The Office of the National Coordinator (ONC), a US health technology implementation advocate, has announced a new proposed rule that would advocate for the integration of the US Food and Drug Administration's (FDA) recent Unique Device Identification (UDI) rule with electronic health records (EHRs).
A UDI is, as its name implies, a system of identifying each medical device using a specific system.
The system has a number of allures for regulators. "The unique device identification system will help reduce medical errors, and will allow FDA, the healthcare community, and industry to more rapidly review and assess adverse event reports, identify problems relating to a particular device, and thereby allow for more rapid and effective corrective actions that focus sharply on the specific devices that are of concern," FDA wrote in 2012.
At its core, the rule calls for devices to be marked with a UDI system composed of two parts: a device identifier that corresponds with the type of device and its manufacturer, and a production identifier that states its lot, batch, serial number, expiration date, date of manufacture and other relevant information.
In September 2013, FDA released its long-anticipated final UDI rule along with a risk-based implementation timeline. For high-risk Class III medical devices, the UDI system's marking requirements will begin to be implemented in September 2014, while Class II devices will have until 2018 and Class I devices-the lowest risk classification-will have until September 2020 to comply.
What's the UDI - EHR Connection?
Since the UDI rule was first planned, FDA has been hoping that health systems will implement device data into EHRs.
"Right now, patients and clinicians often don't know which devices are implanted in them over the long term-Which hip implant do I have? Has it been recalled?-and UDI can help these patients to remain informed," Jay Crowley, a former FDA official who spearheaded the creation of the UDI system, told Focus in May 2013. "Let's say you have a concern about a device. UDI can incorporate itself into the whole EHR space, opening up new ways to communicate information about a device from the manufacturer, to the clinician, to the patient."
Crowley also touted FDA's Global UDI Database (GUDID) system's capabilities, saying that its integrated web service capabilities can allow a healthcare provider to scan a device being used on a patient, allowing the provider to populate EHR fields with accurate data automatically.
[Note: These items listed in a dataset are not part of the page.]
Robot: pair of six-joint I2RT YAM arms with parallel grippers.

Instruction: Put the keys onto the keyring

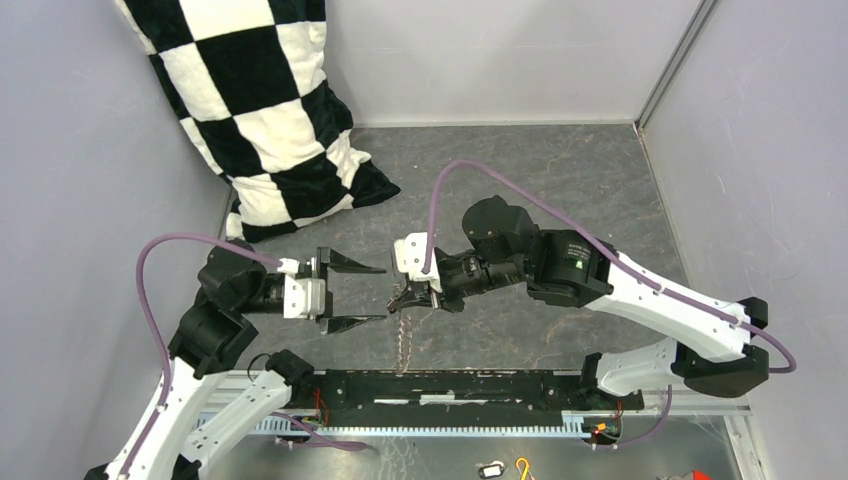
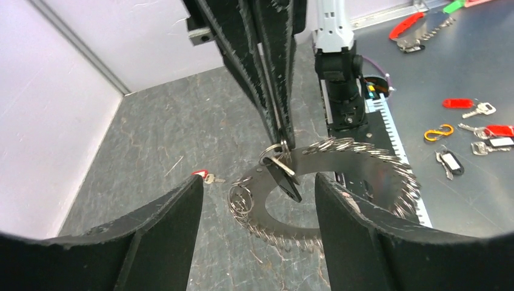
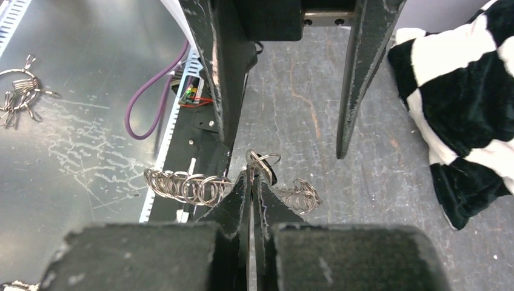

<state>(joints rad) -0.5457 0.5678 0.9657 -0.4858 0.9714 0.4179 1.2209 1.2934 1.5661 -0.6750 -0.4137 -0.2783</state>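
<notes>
R gripper (image 1: pixel 406 300) clenched on 1 keyring (image 2: pixel 363 151); 1 black key (image 2: pixel 285 180) hangs there. L gripper (image 1: pixel 381 294) released. 1 red key (image 2: pixel 202 174) on counter (image 2: pixel 151 133).

The keyring (image 2: pixel 339 160) is thin grey metal, dull on its flat band, while the small wire rings (image 2: pixel 401 182) fringing it catch the light, and the key (image 2: pixel 285 177) hanging at it has a black plastic head. The worktop (image 2: pixel 182 133) looks matt, rough and mottled grey like stone, the pillow (image 1: pixel 270 110) is soft plush cloth, and the left hand (image 2: pixel 257 179) has fingers (image 2: pixel 157 236) of grainy matt black plastic.
</notes>
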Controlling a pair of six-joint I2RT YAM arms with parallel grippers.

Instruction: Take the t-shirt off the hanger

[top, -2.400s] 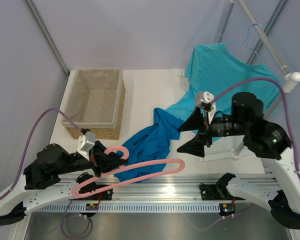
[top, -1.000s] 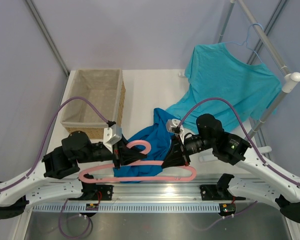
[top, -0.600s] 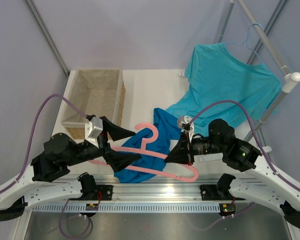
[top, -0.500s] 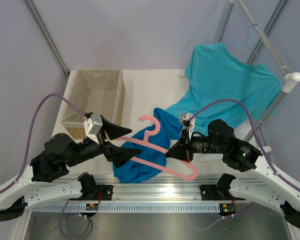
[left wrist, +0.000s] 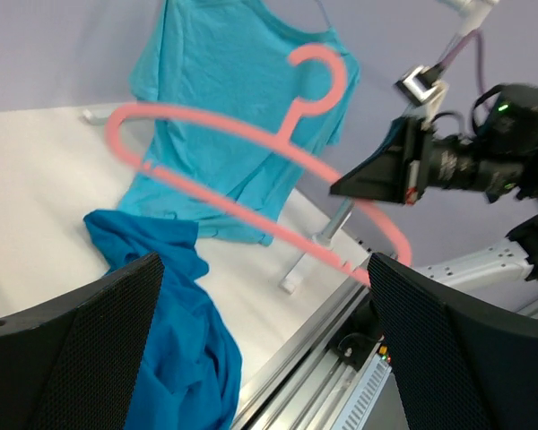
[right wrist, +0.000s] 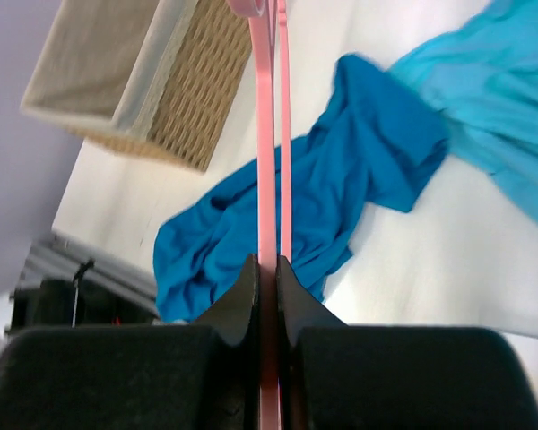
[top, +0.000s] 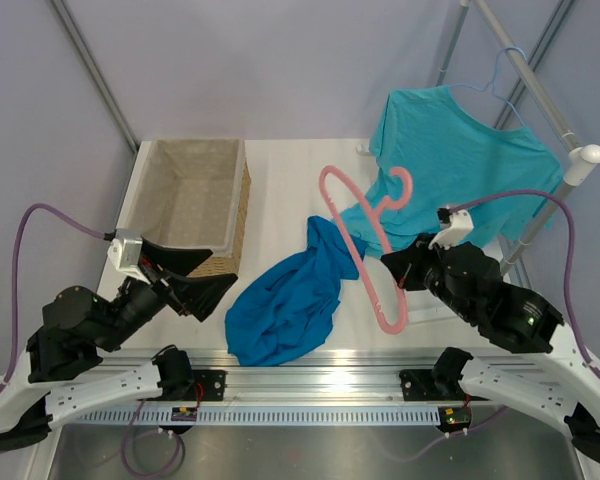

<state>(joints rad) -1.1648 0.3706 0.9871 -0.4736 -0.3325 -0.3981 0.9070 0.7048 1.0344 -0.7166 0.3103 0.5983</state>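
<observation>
At the lower left of the top view the left arm lies low along the near edge of the worktop (top: 290,180), its forearm angled up and to the right toward the near corner of the wicker basket (top: 236,228). The left hand (top: 212,292) has its two black fingers spread wide apart with nothing between them; in its own wrist view the fingers frame the bottom corners of the picture and touch nothing. The basket sits at the upper left of the worktop. Right of it, at the lower middle of the frame, the t-shirt (top: 285,300) lies crumpled on the worktop, one narrow end reaching up toward the centre. The hanger (top: 391,318) is off the cloth and lifted in the air. In the top view it runs on a slant from the middle of the frame down to the right, and its hook curls in front of the teal t-shirt (top: 460,160). The left wrist view shows the hanger bare, above the worktop. The right arm comes up from the lower right with its wrist turned to the left, and the right hand (top: 398,272) is clamped on the lower stretch of the hanger; the right wrist view shows both fingers pressed together on the pink bar. At the upper right the teal t-shirt hangs from a thin light-blue wire hanger (top: 500,75) on a slanted rail (top: 540,92), its hem spilling onto the worktop.
</observation>
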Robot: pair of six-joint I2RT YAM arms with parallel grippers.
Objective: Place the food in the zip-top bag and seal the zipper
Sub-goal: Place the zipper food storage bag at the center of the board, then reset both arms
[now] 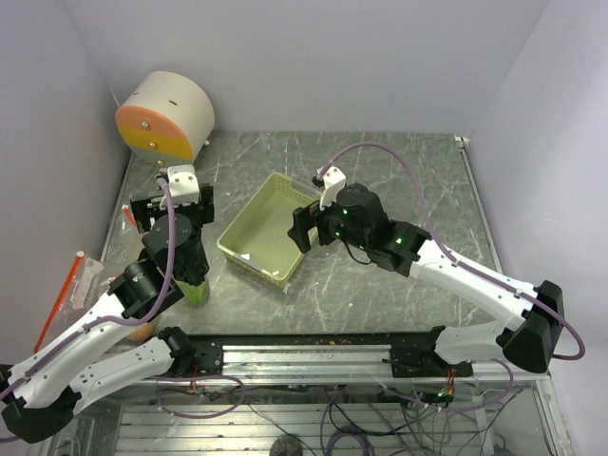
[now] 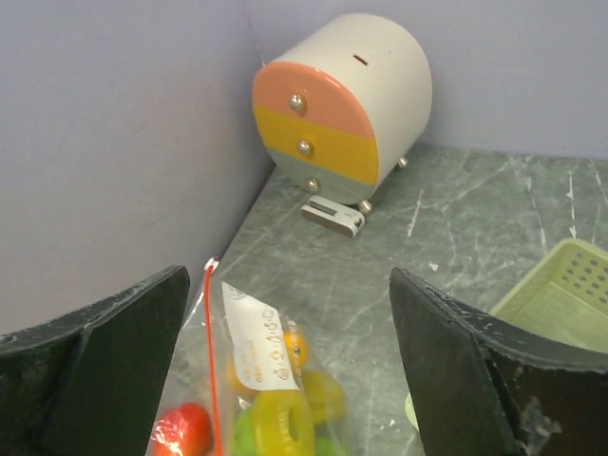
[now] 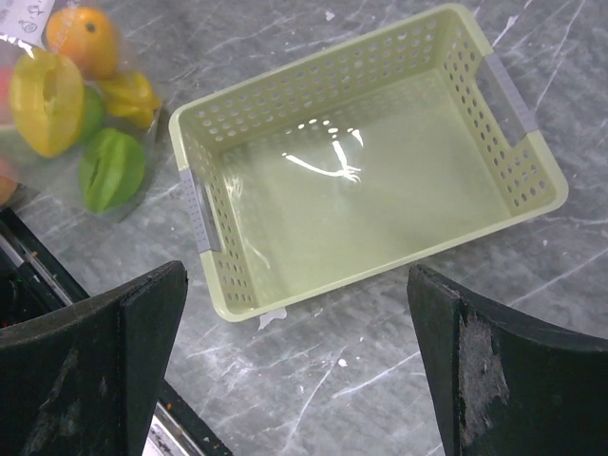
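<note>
Nearest, at the bottom of the left wrist view, the left gripper has its fingers spread wide with nothing between them. Just past it, low in the frame, lies the clear bag with a red strip along its edge and a white label. The food, in yellow, green, red and orange pieces, shows through the plastic. Whether the zipper is closed I cannot tell. In the top view the left arm covers most of the bag. The right gripper is spread too, holding nothing, above the near corner of the pale green tray on the marbled table. Farther back, a small white block lies before a round box in the corner
</note>
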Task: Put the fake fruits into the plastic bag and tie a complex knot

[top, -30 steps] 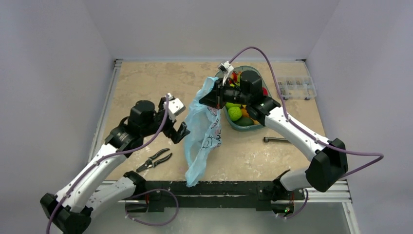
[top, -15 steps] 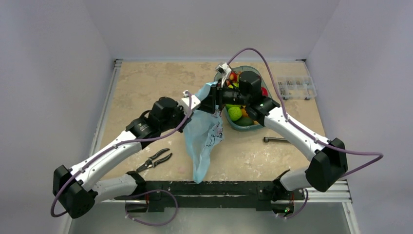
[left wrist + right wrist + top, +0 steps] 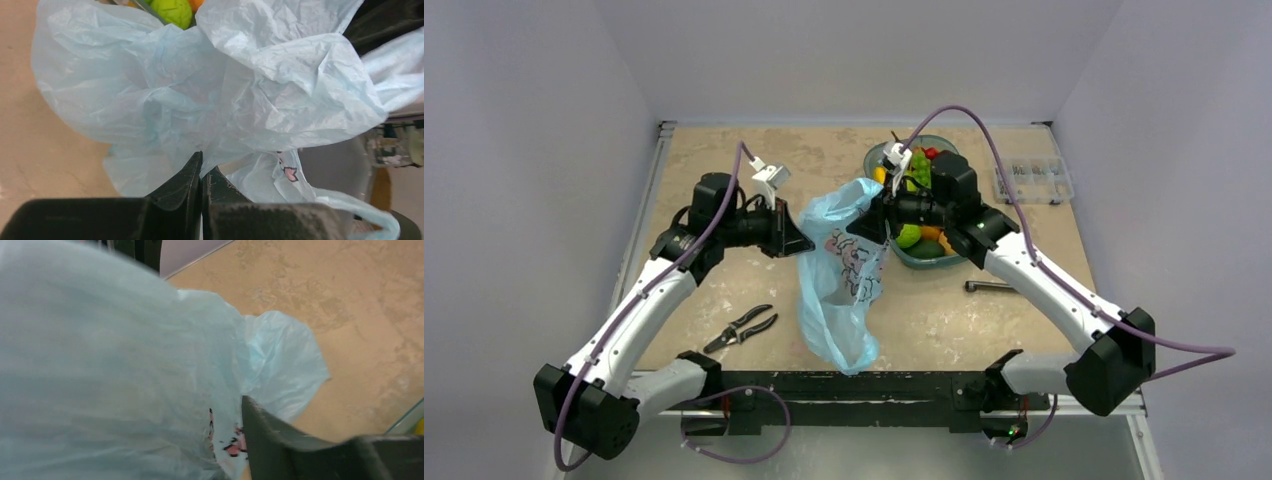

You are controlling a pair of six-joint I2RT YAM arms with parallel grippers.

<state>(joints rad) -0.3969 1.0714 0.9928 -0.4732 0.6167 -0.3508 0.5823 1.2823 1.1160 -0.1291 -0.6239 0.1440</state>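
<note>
A robotics lab cell: 2 arms (image 3: 639, 310) bolted to a walled table (image 3: 714, 160), pliers (image 3: 742, 328), parts box (image 3: 1032, 180).

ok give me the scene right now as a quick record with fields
bag: plastic bag hanging between the two arms, no knot visible
left arm: left pincer shut on the bag's crumpled top
right arm: right pincer against the bag's far side, grip unclear
fruit: fake fruits in the teal dish
loose tool: pliers on the near left
</note>
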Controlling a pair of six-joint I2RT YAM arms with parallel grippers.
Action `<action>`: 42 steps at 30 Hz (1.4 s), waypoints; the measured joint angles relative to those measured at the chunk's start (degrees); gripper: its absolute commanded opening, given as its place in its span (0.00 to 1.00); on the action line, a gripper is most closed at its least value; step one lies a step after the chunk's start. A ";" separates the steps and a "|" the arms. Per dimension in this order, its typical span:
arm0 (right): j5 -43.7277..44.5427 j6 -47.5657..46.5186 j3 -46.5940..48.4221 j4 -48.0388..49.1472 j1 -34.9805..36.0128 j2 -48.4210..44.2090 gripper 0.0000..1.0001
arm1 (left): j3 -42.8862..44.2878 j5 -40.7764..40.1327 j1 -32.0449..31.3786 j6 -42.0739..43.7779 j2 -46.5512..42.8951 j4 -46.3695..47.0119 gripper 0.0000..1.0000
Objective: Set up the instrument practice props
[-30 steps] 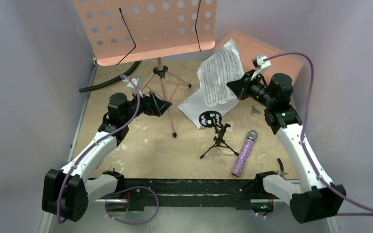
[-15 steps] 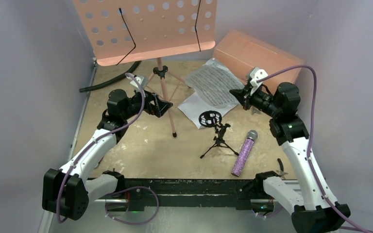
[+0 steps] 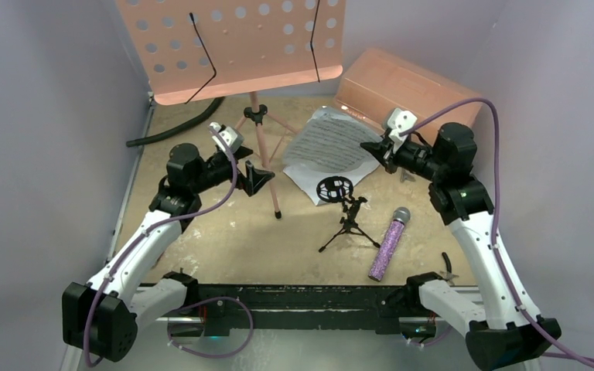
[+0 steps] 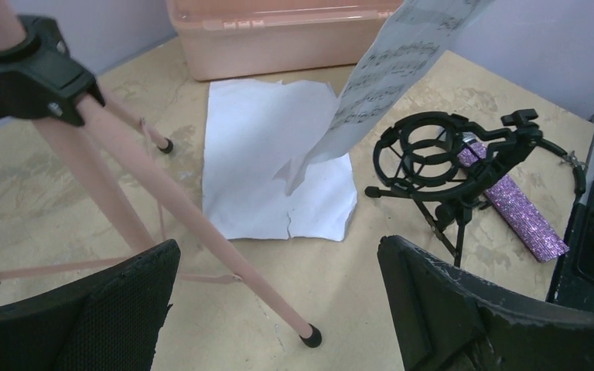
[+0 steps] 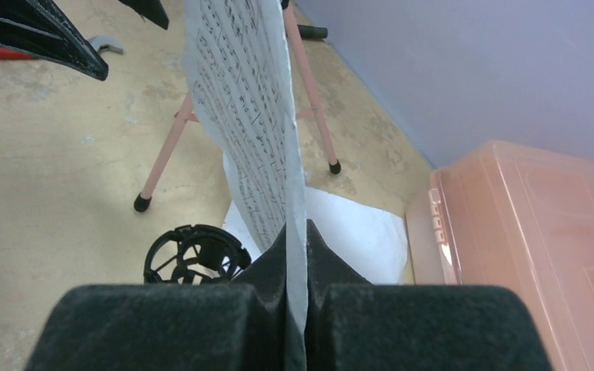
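A printed sheet [image 3: 331, 139] hangs in the air just right of centre in the top view. The right gripper [image 3: 377, 151] pinches it along one edge, fingers closed flat on the paper. In the right wrist view the sheet [image 5: 247, 100] rises edge-on from between the tips of that gripper [image 5: 296, 232]. A second page [image 3: 303, 174] lies flat on the surface [image 3: 224, 239], partly beneath the held sheet. The mic stand [image 3: 346, 216] stands on its tripod just below the page, its ring mount at the page's lower edge. The microphone [image 3: 389, 243] lies on the surface to the lower right of the mic stand, near it but apart. The music stand [image 3: 240, 46] fills the top of the frame with its perforated desk, and its tripod legs spread at centre. The left gripper [image 3: 259, 176] is wide open beside the stand's front leg. In the left wrist view that leg runs down between the fingers [image 4: 124, 309], with no contact visible. The box [image 3: 406, 81] sits at upper right, behind the held sheet. A black hose [image 3: 174, 131] lies at upper left.
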 measured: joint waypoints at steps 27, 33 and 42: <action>-1.64 -2.32 9.14 -5.62 12.63 11.61 0.00 | 9.75 -0.39 -5.73 15.19 2.08 -10.99 0.73; -2.08 -2.08 9.18 -5.68 13.51 11.67 0.00 | 9.77 -0.42 -5.75 15.96 2.08 -11.98 0.71; -4.17 -2.03 9.64 -7.15 14.62 12.26 0.00 | 9.77 1.51 -6.01 15.89 2.08 -11.91 0.64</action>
Voluntary Standards Put Forth
In its new proposed rule, ONC appears to agree with FDA's vision of a future in which UDI data is integrated seamlessly with EHRs.
"We believe that EHR technology will play a key role in the widespread adoption and utilization of UDIs and that its use of UDIs can help reduce device-related medical errors and provide other significant patient safety, health care quality, and public health benefits," ONC wrote in the rule. "Specifically, EHR technology could be leveraged in conjunction with automated identification and data capture (AIDC) technology or other technologies to streamline the capture and exchange of UDIs and associated device data in clinical and administrative workflows."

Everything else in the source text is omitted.